Her name was ‘Innocent Gift.’” (Juba, South Sudan)
This young girl’s story shows how vibrant a child’s dreams can be, because they still believe that the sky is the limit – something that adults seem to forget.
“I’m an unemployed single father, and I feel like I’ve been written out of the economy. I’ve got a PhD in Microbiology and Immunology, but I can’t get a job in teaching, medical writing, or research. They showed us a video in the food stamp office about finding a job. It showed some guy bagging groceries, and he said something like: ‘People assume I’m not smart because I’m bagging groceries, but I’ve got a bachelors degree and some graduate school experience!’ I think they were telling me to lower my expectations.’”

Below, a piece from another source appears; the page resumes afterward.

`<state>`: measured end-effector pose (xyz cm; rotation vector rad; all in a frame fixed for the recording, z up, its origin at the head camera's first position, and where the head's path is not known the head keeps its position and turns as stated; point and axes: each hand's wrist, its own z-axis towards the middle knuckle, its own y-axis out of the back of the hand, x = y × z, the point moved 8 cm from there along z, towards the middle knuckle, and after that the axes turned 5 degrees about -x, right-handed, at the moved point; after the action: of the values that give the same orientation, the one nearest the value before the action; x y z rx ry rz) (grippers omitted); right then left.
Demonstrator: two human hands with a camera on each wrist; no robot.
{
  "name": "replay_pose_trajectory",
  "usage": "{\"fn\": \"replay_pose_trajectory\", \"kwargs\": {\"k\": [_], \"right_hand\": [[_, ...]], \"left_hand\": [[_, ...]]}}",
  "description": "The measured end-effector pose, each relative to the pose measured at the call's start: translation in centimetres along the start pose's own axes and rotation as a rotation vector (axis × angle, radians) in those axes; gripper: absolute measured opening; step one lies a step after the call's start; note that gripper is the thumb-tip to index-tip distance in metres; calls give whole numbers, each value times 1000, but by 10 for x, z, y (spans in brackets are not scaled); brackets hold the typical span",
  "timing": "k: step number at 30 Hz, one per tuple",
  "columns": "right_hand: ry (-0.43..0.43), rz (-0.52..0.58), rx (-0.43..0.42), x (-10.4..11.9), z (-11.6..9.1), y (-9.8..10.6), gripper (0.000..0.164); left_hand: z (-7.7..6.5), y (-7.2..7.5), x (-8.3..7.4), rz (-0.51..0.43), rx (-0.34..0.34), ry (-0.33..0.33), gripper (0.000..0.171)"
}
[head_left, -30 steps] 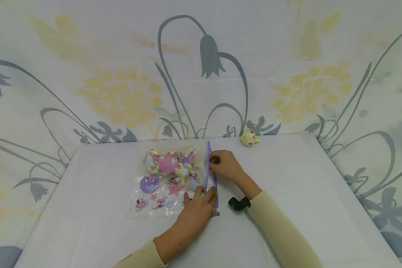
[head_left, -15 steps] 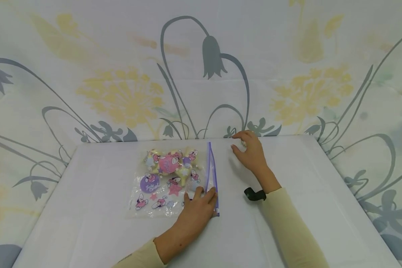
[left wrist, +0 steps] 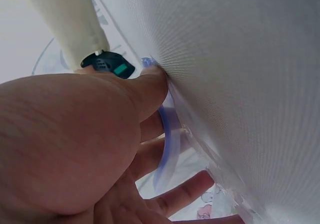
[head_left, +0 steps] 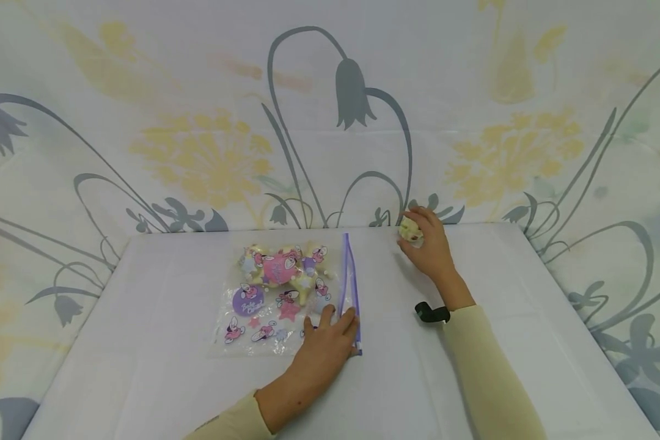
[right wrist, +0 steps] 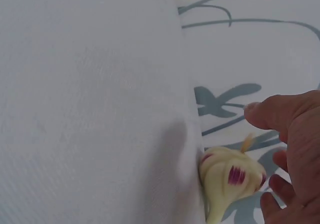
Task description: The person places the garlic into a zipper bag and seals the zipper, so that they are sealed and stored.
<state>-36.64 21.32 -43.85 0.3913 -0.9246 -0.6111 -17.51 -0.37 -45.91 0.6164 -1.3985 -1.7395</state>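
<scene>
A clear zip bag (head_left: 277,330) with pink and purple printed figures lies flat on the table, holding several cream garlic bulbs (head_left: 302,287). Across its purple zip end rests my left hand (head_left: 321,348), fingers spread; in the left wrist view the thumb (left wrist: 150,87) presses near the end of the purple zip strip (left wrist: 170,139). At the back edge of the table, my right hand (head_left: 431,247) reaches around a loose garlic bulb (head_left: 410,230). In the right wrist view this garlic bulb (right wrist: 232,176) shows purple patches, and the thumb (right wrist: 265,112) stands apart from it.
A white cloth covers the table (head_left: 159,379). Behind it rises a cloth wall (head_left: 308,122) with a floral print, also along both sides. A dark wrist camera (head_left: 432,312) sits on the right wrist.
My right hand has left the bag's zip edge and moved right and back to the loose garlic bulb. The left hand has stayed on the bag.
</scene>
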Motion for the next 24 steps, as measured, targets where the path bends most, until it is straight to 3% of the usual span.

This story tells us about how recently the world has shaped up in a way where getting a functional steady job that pays well is only getting tougher. Unemployment is something that has been tackled by the government for a while, but are the ones who are employed, employed in the right place?
“I don’t want to live anymore.”
This is a picture that speaks for itself. What happiness does one seek? What is it that someone needs in life? Depression can have a million reasons. But, is it worth a life?